Valton Miranda: Natureza furiosa

Durante milênios a humanidade acreditou que fenômenos naturais como furações, trovões e terremotos eram a resposta punitiva dos deuses à insanidade, crueldade e perversões dos homens.

A erupção vulcânica que submergiu na lava fumegante a cidade de Pompéia, em 79 d.C., foi atribuída à devassidão moral dos seus habitantes como biblicamente já se atribuíra a destruição de Sodoma e Gomorra à mesma causa. Na mitologia grega as fúrias ou Erínias que penetravam na mente humana causando loucura como no caso de Orestes, famoso louco mitológico que matara a mãe adúltera, era uma das explicações para a destrutividade.

A compreensão das motivações inconscientes que veio substituir as explicações mitológicas e supersticiosas somente se consolidou com o desenvolvimento da teoria freudiana. Isso, entretanto, nunca impediu que a destrutividade do “demônio do inconsciente” continuasse suas manifestações horripilantes através dos desejos irrefreados de domínio e posse, ganância e arrogância dos homens. A razão e a loucura mantêm uma convivência dialética que o sistema capitalista do lucro e do consumo parece ter rompido em favor da segunda.

A razão se tornou narcisismo para o qual a vantagem e o lucro são mais importantes que o afeto e a consideração pelas outras pessoas. Muitos dirão que isso nada tem a ver com a tragédia japonesa, mas no fundo sabem que a sucessão de desastres naturais, o aquecimento global e a violência social que varrem o planeta têm origem no explosivo binômio loucura-lucro do capital.

O argumento simplista daqueles que pretendem negar as evidências é que as convulsões planetárias que determinaram a extinção dos dinossauros aconteceram antes do surgimento do capitalismo. É necessário acrescentar que isso ocorreu antes do aparecimento do pitecantropos erectus, portanto tal raciocínio equivale a desconhecer de um só golpe o desenvolvimento científico em troca do acaso. A tragédia nuclear japonesa teve início com o bombardeio atômico de Hiroshima e Nagazaki pelos norte-americanos, em 1945, com fito principal de determinar sua supremacia econômica, política e militar no mundo. Ao apropriar-se da linguagem a humanidade criou um novo homem e um mundo novo, mas abrigou nela sua perfídia e hipocrisia. As palavras midiaticamente iluminadas pela imagem tornaram-se instrumentos de manipulação do poder econômico e político.
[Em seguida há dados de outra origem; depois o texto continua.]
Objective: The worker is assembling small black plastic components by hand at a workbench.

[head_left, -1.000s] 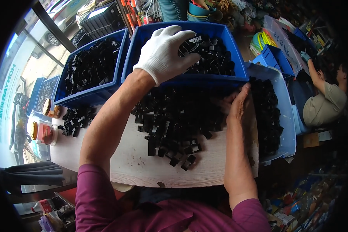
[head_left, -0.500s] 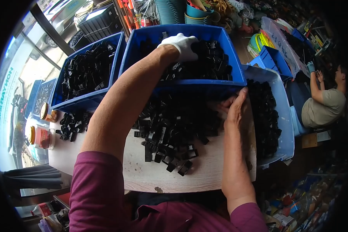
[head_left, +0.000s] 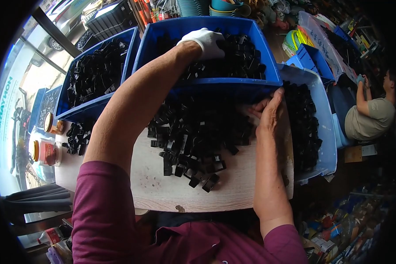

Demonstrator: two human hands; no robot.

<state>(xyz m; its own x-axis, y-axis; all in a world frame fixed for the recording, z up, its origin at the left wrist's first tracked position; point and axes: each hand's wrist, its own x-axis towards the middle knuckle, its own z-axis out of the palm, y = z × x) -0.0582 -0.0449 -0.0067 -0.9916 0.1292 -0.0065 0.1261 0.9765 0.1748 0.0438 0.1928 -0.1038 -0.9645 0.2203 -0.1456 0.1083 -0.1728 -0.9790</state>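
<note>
My left hand (head_left: 203, 43), in a white glove, reaches into the middle blue bin (head_left: 207, 82) among small black plastic parts (head_left: 246, 57). Its fingertips are hidden by the hand and the dark parts, so what they hold does not show. At the bin's near right corner my bare right hand (head_left: 269, 108) grips the bin, thumb up at the rim and fingers below against the front wall. In front of the bin, a loose heap of the same black parts (head_left: 185, 145) lies on the pale wood-grain table (head_left: 163, 193).
A second blue bin (head_left: 86, 108) of black parts stands left. Beside it are a small black pile (head_left: 78, 138) and lidded jars (head_left: 45, 152). On the right is a pale blue tub (head_left: 328, 149) of black parts. Further right sits a co-worker (head_left: 368, 114), hands raised together.
The bins and table appear slightly higher in the view. My left hand stays in the middle bin and my right hand at its corner. The co-worker's hands have come closer together.
</note>
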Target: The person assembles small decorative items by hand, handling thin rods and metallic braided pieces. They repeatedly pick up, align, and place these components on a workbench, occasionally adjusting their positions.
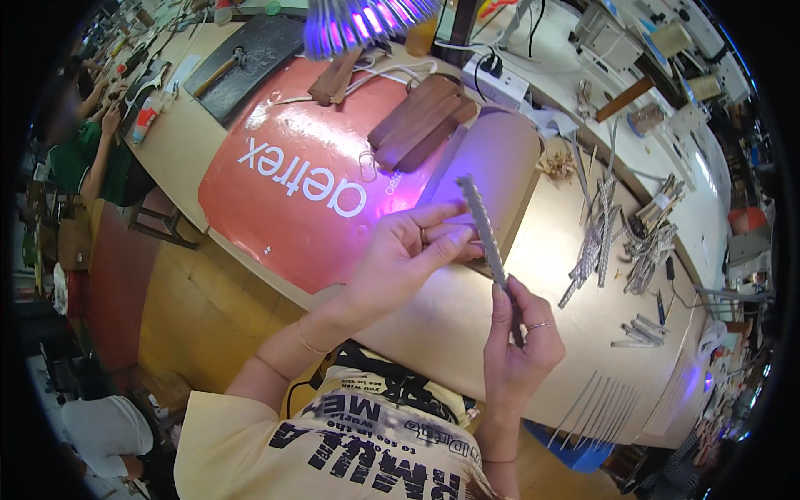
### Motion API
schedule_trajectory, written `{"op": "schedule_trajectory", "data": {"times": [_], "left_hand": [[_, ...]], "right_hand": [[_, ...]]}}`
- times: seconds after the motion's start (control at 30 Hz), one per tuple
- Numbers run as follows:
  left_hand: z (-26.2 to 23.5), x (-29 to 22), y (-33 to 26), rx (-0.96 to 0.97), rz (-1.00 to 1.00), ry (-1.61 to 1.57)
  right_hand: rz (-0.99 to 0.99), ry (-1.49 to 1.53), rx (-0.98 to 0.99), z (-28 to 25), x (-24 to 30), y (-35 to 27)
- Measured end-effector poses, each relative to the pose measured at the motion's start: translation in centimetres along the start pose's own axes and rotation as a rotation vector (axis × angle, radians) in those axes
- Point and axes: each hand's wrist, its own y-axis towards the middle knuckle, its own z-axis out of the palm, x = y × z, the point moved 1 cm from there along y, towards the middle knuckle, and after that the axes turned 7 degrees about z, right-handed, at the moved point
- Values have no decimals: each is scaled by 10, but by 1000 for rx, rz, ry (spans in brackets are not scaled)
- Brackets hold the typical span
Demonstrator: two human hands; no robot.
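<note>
A narrow grey braided strap [481,218] slants upward between my hands, above the front part of the table. My right hand [523,337] grips its lower end between thumb and fingers, and a ring shows on one finger. Higher up, my left hand [425,242] closes its thumb and fingers at the strap's left side, the fingertips against it. Part of the left fingers is hidden behind the strap. Under the left hand lies a red glossy sheet [283,217] with white lettering, beside a curved brown board [504,158].
Brown leather-like pieces [421,121] lie behind the hands, below a lit lamp [367,25]. Bundles of braided strips [650,250], short cut pieces [642,332] and thin rods [596,408] lie to the right. A hammer [221,71] rests on a dark slab [250,62]. Another person [92,158] sits far left.
</note>
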Motion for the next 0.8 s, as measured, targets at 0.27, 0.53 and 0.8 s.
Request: {"op": "schedule_trajectory", "data": {"times": [0.27,0.53,0.8], "left_hand": [[9,12,9,0,17,67],[9,1,9,-5,-18,-64],[1,-15,-10,4,62,-2]], "right_hand": [[354,480,271,17,1,2],[415,769,511,12,1,2],[470,1005,777,3,5,-6]]}}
Assim, “liberdade” e “democracia” são manipuladas para invadir o Iraque ou a Líbia, sendo o motivo principal o controle do rico petróleo do tipo Brent. A reflexão que cabe nesse instante é se a fúria natural que catalisa a tragédia japonesa obrigará os EUA a assinarem o protocolo de Kyoto ou o acordo de Copenhague. Será preciso que a placa tectônica sobre a qual repousa a Califórnia se aparte do continente para que a cultura capitalista pense no homem? A retórica do simpático presidente negro Barack Obama não deve enganar o Brasil, pois o objetivo principal do sistema do capital é o controle do pré-sal, passando pela operacionalização da Copa e dos Jogos Olímpicos.